== Task brief ==
Your copy of the listing should match it exactly, only without pictures.

== Exercise materials ==
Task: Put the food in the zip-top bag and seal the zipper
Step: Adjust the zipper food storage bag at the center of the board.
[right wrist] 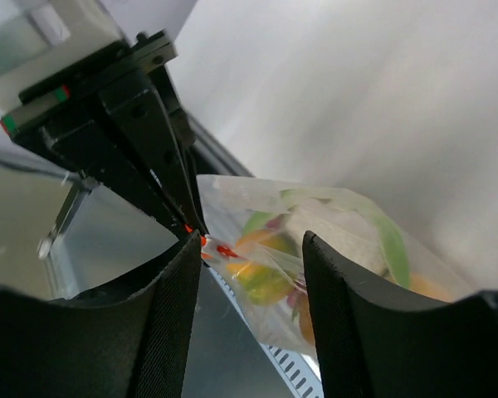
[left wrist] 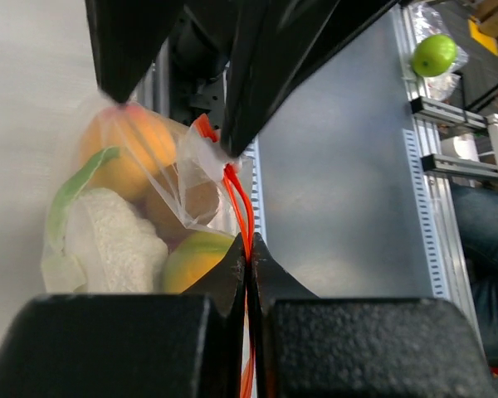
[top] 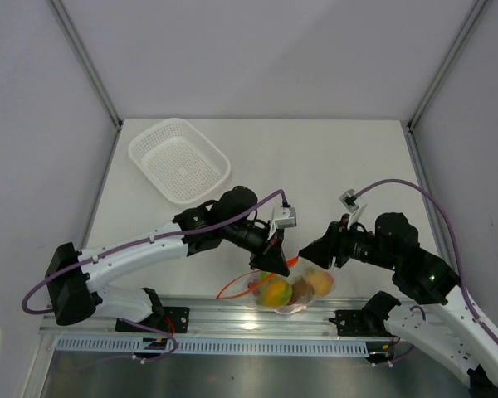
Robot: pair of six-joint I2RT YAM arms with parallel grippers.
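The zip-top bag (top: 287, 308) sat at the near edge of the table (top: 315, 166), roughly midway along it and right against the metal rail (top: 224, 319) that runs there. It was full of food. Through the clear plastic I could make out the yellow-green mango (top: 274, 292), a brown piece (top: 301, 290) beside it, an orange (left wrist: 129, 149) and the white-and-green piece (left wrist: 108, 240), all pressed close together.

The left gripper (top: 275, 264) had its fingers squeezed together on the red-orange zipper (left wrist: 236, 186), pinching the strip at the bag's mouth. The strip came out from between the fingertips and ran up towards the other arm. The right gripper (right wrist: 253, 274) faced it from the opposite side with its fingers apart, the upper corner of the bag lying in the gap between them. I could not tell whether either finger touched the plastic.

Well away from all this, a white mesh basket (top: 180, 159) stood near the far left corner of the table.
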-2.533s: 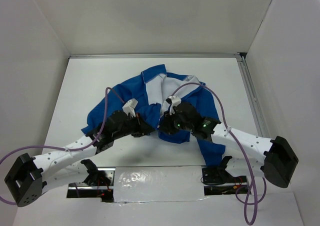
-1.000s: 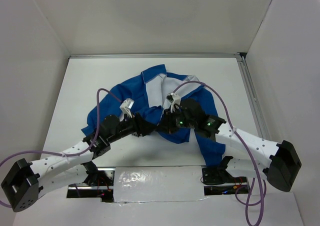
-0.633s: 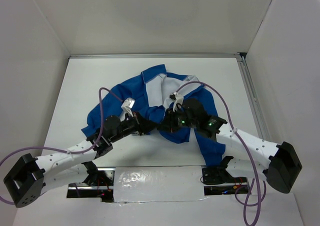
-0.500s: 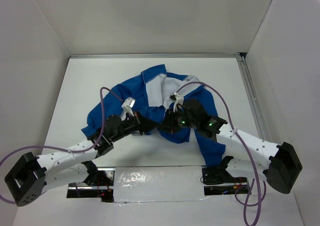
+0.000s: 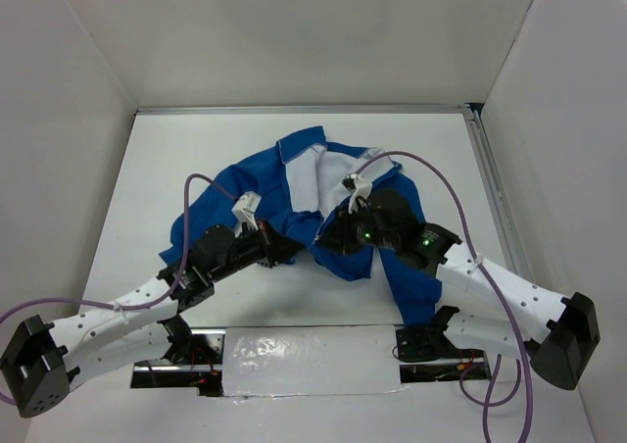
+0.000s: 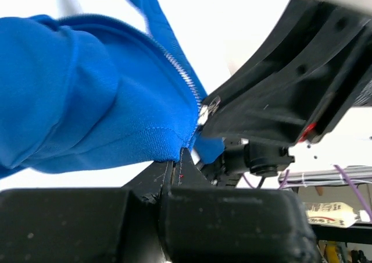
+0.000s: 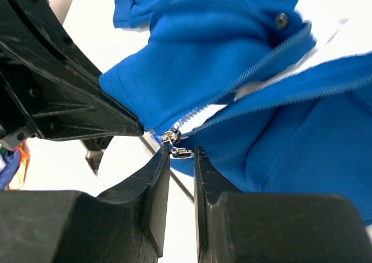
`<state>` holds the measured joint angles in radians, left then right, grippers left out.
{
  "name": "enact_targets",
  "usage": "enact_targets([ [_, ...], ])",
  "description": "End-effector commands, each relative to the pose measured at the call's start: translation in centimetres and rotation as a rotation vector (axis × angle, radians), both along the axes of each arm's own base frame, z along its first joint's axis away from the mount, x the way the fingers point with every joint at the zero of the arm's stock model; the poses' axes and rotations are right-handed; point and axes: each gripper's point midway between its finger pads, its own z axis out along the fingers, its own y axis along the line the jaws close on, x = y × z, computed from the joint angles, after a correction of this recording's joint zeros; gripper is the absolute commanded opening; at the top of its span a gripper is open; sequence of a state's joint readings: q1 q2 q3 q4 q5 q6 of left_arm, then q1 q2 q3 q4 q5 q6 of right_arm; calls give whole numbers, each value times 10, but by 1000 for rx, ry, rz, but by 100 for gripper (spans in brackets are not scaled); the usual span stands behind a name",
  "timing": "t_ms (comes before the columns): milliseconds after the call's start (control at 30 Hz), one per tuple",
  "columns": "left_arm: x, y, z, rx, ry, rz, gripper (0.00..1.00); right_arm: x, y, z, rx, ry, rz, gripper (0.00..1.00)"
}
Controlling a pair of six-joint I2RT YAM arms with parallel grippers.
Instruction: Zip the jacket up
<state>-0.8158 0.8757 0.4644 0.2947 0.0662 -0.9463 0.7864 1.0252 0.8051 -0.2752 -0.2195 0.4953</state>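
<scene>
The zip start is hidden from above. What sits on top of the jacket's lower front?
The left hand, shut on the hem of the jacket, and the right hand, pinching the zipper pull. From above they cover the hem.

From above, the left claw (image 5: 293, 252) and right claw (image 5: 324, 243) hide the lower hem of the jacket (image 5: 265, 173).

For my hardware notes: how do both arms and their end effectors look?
The left arm and right arm have white dotted links, black joints and a looping purple cable each. The left end effector and right end effector are black, two-fingered.
</scene>
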Motion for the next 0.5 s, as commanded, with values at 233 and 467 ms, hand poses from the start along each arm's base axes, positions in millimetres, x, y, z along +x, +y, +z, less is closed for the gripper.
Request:
enact_targets([
  [233, -14, 15, -26, 154, 46, -32, 0, 27, -4, 33, 25, -88, -97, 0],
  [467, -39, 31, -33, 155, 146, -46, 0, 77, -44, 36, -148, -135, -415, 0],
])
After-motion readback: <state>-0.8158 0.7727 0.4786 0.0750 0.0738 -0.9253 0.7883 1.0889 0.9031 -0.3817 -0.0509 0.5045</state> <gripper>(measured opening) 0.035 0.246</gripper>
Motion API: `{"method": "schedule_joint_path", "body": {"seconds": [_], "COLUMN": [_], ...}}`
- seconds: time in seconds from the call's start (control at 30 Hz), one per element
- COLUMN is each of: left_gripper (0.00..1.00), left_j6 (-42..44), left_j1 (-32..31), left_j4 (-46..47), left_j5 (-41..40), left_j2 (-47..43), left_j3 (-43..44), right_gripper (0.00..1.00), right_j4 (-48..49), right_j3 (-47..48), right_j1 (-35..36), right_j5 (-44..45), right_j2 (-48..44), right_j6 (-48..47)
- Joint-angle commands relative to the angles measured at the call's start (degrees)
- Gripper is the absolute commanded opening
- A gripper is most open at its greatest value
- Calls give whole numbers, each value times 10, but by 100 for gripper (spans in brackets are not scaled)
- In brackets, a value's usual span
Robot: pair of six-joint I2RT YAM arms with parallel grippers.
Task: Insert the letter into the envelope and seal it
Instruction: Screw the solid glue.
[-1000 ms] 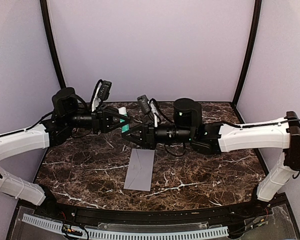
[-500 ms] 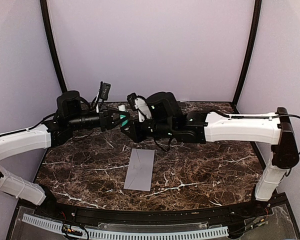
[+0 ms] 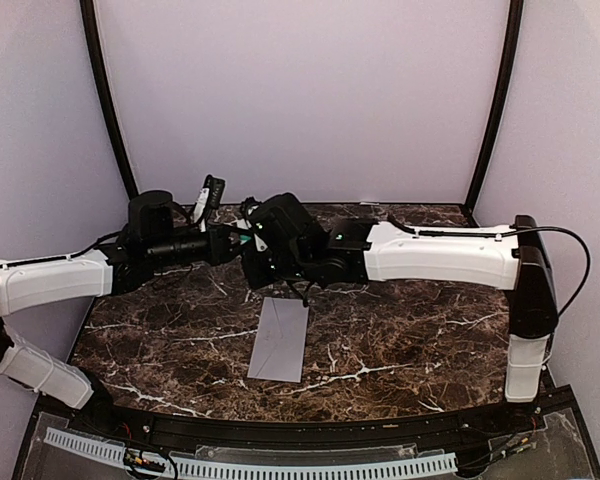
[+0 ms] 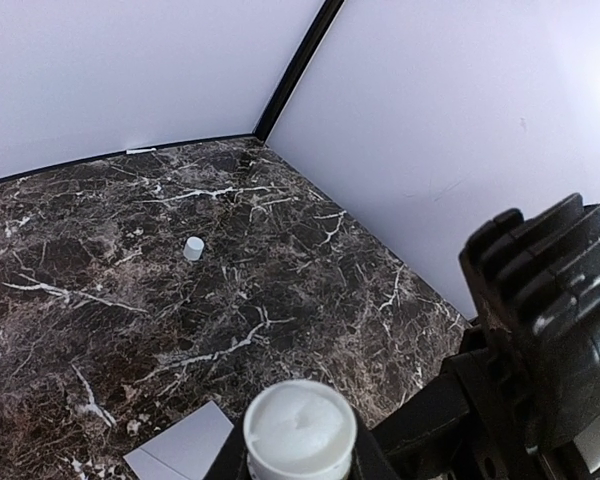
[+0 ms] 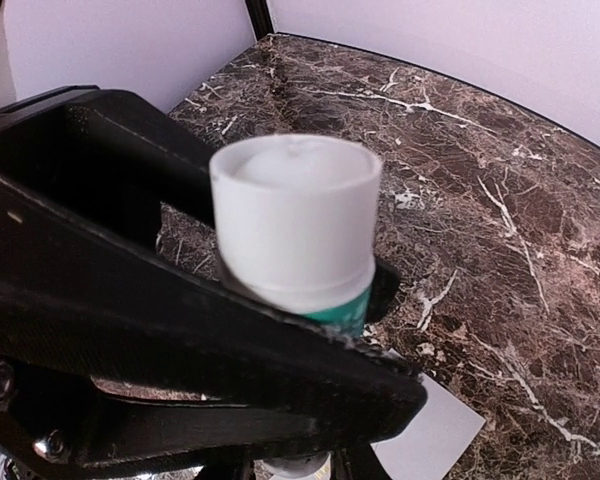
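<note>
Dark marble tabletop point(image 3: 400, 350), lilac walls around. Envelope point(image 3: 279, 339) lies flat near tabletop centre, long side running front to far edge. Left fingers point(image 3: 226, 241) clamped on glue stick point(image 3: 243, 240), uncapped, held above tabletop toward far edge, left of centre. Right fingers point(image 3: 259, 262) just beside same stick, facing left ones; cannot tell how far apart or whether gripping. Small white cap point(image 4: 193, 248) alone on tabletop, well apart from envelope.
</note>
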Motion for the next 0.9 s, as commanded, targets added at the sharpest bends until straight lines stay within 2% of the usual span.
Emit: {"method": "schedule_joint_path", "body": {"seconds": [0.0,0.17,0.23,0.33,0.43,0.53,0.63,0.73,0.87], "left_gripper": [0,0,0,0,0,0,0,0,0], "left_j6": [-7,13,20,29,30,26,17,-7,-53], "left_j1": [-24,-23,-23,-22,-19,-17,-17,-17,-19], "left_j4": [1,3,4,7,21,53,106,169,221], "left_j5": [52,33,34,33,51,91,173,258,323], "left_j2": [-24,-60,-71,-82,-87,-92,-92,-85,-68], "left_j3": [-3,-8,-8,-11,-13,-21,-27,-30,-27], "right_gripper": [15,41,54,65,69,72,74,75,74], "right_j4": [108,167,168,166,195,285,389,472,554], "right_j3": [-44,-138,-167,-214,-282,-353,-414,-447,-455], "right_j1": [-7,-19,-24,-37,-56,-78,-100,-112,-111], "right_j5": [-27,-146,-182,-246,-297,-360,-423,-465,-525], "right_j2": [-54,-128,-156,-195,-236,-280,-309,-316,-299], "right_j6": [-29,-77,-88,-104,-96,-69,-30,6,38]}}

== Written reply ==
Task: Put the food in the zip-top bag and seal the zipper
Step: Adjust the zipper food storage bag at the center of the board.
[right wrist] 
[left wrist] 
[top] 
Robot: pair of six-joint I2RT YAM arms with parallel grippers.
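The zip-top bag (top: 287, 308) sat at the near edge of the table (top: 315, 166), roughly midway along it and right against the metal rail (top: 224, 319) that runs there. It was full of food. Through the clear plastic I could make out the yellow-green mango (top: 274, 292), a brown piece (top: 301, 290) beside it, an orange (left wrist: 129, 149) and the white-and-green piece (left wrist: 108, 240), all pressed close together.

The left gripper (top: 275, 264) had its fingers squeezed together on the red-orange zipper (left wrist: 236, 186), pinching the strip at the bag's mouth. The strip came out from between the fingertips and ran up towards the other arm. The right gripper (right wrist: 253, 274) faced it from the opposite side with its fingers apart, the upper corner of the bag lying in the gap between them. I could not tell whether either finger touched the plastic.

Well away from all this, a white mesh basket (top: 180, 159) stood near the far left corner of the table.
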-2.533s: 
-1.000s: 
-0.633s: 
-0.500s: 
+0.000s: 
+0.000s: 
+0.000s: 
`<state>` holds the measured joint angles in radians, left then right, grippers left out.
{
  "name": "enact_targets",
  "usage": "enact_targets([ [_, ...], ])",
  "description": "End-effector commands, each relative to the pose measured at the call's start: translation in centimetres and rotation as a rotation vector (axis × angle, radians), both along the axes of each arm's own base frame, z along its first joint's axis away from the mount, x the way the fingers point with every joint at the zero of the arm's stock model; the poses' axes and rotations are right-handed; point and axes: each gripper's point midway between its finger pads, its own z axis out along the fingers, its own y axis along the line the jaws close on, x = y × z, computed from the joint angles, after a correction of this recording's joint zeros; gripper is the absolute commanded opening; at the top of its span a gripper is open; sequence of a state's joint readings: q1 q2 q3 q4 q5 q6 of left_arm, then q1 q2 q3 q4 q5 q6 of right_arm; calls give whole numbers, each value times 10, but by 1000 for rx, ry, rz, but by 100 for gripper (spans in brackets are not scaled); the usual span stands behind a name",
  "timing": "t_ms (comes before the columns): milliseconds after the call's start (control at 30 Hz), one per tuple",
  "columns": "left_arm: x, y, z, rx, ry, rz, gripper (0.00..1.00); right_arm: x, y, z, rx, ry, rz, gripper (0.00..1.00)"
}
Controlling a pair of six-joint I2RT YAM arms with parallel grippers.
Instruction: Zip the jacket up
<state>-0.8158 0.8757 0.4644 0.2947 0.0662 -0.9463 0.7864 1.0252 0.8051 -0.2752 -0.2195 0.4953</state>
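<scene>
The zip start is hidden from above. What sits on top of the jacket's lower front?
The left hand, shut on the hem of the jacket, and the right hand, pinching the zipper pull. From above they cover the hem.

From above, the left claw (image 5: 293, 252) and right claw (image 5: 324, 243) hide the lower hem of the jacket (image 5: 265, 173).

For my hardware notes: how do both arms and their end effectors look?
The left arm and right arm have white dotted links, black joints and a looping purple cable each. The left end effector and right end effector are black, two-fingered.
</scene>
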Motion for the next 0.5 s, as commanded, with values at 233 and 467 ms, hand poses from the start along each arm's base axes, positions in millimetres, x, y, z along +x, +y, +z, less is closed for the gripper.
Request:
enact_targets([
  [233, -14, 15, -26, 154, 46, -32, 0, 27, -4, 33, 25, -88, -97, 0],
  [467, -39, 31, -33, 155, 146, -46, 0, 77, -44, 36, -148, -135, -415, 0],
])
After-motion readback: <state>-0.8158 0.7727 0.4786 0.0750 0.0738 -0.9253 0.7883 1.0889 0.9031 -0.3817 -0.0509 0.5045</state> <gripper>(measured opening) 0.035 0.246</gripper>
Motion API: `{"method": "schedule_joint_path", "body": {"seconds": [_], "COLUMN": [_], ...}}`
- seconds: time in seconds from the call's start (control at 30 Hz), one per element
- COLUMN is each of: left_gripper (0.00..1.00), left_j6 (-42..44), left_j1 (-32..31), left_j4 (-46..47), left_j5 (-41..40), left_j2 (-47..43), left_j3 (-43..44), right_gripper (0.00..1.00), right_j4 (-48..49), right_j3 (-47..48), right_j1 (-35..36), right_j5 (-44..45), right_j2 (-48..44), right_j6 (-48..47)
- Joint-angle commands relative to the angles measured at the call's start (degrees)
- Gripper is the absolute commanded opening
- A gripper is most open at its greatest value
- Calls give whole numbers, each value times 10, but by 100 for gripper (spans in brackets are not scaled)
- In brackets, a value's usual span
Robot: pair of six-joint I2RT YAM arms with parallel grippers.
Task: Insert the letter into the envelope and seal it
Instruction: Screw the solid glue.
[-1000 ms] 
[-500 ms] 
[+0 ms] 
[+0 ms] 
[+0 ms] 
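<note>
Dark marble tabletop point(image 3: 400, 350), lilac walls around. Envelope point(image 3: 279, 339) lies flat near tabletop centre, long side running front to far edge. Left fingers point(image 3: 226, 241) clamped on glue stick point(image 3: 243, 240), uncapped, held above tabletop toward far edge, left of centre. Right fingers point(image 3: 259, 262) just beside same stick, facing left ones; cannot tell how far apart or whether gripping. Small white cap point(image 4: 193, 248) alone on tabletop, well apart from envelope.
</note>
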Motion for the next 0.9 s, as commanded, targets added at the sharpest bends until straight lines stay within 2% of the usual span.
Emit: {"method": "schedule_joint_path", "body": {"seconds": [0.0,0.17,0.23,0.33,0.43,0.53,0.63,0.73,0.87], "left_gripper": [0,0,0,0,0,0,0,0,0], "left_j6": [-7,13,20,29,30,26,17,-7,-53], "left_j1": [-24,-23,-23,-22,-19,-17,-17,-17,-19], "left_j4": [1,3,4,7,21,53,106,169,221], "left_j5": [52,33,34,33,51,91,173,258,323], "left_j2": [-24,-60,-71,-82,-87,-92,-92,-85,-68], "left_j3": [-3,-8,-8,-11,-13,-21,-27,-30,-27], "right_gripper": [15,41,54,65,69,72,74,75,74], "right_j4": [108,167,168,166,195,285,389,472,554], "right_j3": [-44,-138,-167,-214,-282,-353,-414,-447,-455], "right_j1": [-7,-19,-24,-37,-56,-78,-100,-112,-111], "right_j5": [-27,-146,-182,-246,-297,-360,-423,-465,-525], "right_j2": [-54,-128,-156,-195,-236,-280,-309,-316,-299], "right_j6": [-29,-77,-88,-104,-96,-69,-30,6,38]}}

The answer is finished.